───── MATERIAL FOR THIS EXERCISE ─────
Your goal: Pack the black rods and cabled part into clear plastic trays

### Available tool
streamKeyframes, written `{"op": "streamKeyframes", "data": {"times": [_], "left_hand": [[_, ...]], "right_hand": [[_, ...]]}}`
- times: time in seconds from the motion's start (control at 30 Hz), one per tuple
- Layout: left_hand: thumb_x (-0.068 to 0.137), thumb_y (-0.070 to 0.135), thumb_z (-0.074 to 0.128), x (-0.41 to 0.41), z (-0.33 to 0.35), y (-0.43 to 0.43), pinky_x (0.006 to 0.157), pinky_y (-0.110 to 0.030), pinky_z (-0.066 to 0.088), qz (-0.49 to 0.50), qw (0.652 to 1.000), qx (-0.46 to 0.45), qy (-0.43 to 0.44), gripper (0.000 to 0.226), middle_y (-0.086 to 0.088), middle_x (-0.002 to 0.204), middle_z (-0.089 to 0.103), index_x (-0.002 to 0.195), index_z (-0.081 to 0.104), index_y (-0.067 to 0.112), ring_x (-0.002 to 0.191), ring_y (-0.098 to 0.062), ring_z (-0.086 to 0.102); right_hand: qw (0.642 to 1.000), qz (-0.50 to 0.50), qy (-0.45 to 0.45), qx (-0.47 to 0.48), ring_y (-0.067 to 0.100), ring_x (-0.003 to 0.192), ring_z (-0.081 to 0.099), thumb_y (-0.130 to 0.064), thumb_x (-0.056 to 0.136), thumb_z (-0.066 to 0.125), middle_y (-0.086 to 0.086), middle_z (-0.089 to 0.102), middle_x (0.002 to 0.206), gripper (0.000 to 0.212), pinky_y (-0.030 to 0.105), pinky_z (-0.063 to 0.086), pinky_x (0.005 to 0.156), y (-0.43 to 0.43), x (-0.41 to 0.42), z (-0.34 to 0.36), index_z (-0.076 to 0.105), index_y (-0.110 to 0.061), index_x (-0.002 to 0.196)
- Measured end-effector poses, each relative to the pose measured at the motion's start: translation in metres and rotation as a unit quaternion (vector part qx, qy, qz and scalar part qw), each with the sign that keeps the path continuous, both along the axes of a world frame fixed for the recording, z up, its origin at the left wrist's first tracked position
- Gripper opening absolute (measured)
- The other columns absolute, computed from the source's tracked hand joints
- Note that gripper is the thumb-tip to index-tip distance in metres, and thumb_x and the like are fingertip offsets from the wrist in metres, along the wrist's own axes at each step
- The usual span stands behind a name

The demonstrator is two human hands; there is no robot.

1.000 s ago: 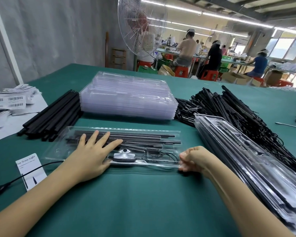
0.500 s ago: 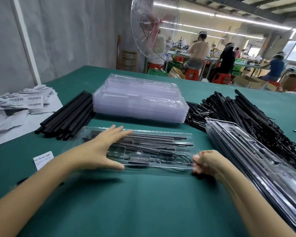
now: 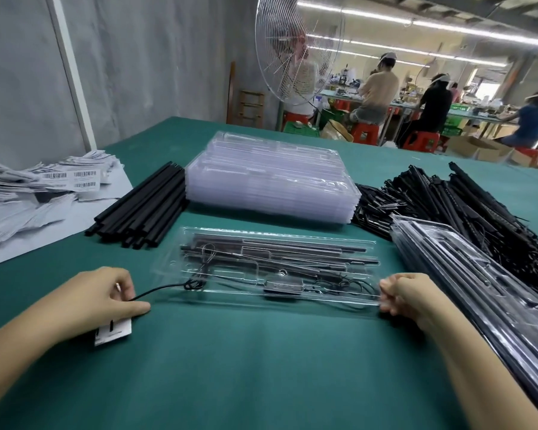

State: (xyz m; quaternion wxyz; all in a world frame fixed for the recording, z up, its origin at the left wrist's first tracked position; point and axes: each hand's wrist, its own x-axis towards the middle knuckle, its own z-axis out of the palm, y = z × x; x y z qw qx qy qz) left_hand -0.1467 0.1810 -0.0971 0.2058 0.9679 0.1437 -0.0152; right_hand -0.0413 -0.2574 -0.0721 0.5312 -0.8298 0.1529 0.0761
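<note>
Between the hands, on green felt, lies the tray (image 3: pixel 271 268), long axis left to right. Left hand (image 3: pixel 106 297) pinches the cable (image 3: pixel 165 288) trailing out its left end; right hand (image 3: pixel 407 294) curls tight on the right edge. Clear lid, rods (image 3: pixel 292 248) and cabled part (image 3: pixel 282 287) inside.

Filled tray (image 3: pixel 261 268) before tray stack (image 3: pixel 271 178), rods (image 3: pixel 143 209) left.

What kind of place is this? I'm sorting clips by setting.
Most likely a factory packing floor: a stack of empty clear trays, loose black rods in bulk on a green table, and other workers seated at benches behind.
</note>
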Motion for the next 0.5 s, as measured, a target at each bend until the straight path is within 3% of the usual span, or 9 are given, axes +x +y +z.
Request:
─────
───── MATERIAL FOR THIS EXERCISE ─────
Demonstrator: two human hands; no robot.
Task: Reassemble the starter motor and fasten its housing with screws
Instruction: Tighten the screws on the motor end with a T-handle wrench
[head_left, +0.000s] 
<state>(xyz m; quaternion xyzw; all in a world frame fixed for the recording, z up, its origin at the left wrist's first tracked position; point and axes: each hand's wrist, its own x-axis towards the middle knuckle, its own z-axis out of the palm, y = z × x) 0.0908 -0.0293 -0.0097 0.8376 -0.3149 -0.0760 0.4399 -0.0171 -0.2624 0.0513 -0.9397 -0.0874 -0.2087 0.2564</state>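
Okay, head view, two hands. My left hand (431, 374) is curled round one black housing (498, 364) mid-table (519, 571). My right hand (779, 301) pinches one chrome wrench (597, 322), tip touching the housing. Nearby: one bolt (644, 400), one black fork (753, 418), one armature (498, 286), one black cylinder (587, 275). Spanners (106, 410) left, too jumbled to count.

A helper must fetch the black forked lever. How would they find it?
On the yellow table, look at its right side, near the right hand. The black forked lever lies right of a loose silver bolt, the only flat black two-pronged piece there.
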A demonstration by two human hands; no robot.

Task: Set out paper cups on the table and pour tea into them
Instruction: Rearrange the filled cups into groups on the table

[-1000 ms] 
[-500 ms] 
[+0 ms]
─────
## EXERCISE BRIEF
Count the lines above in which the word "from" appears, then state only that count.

## SOLUTION FOR THIS TASK
3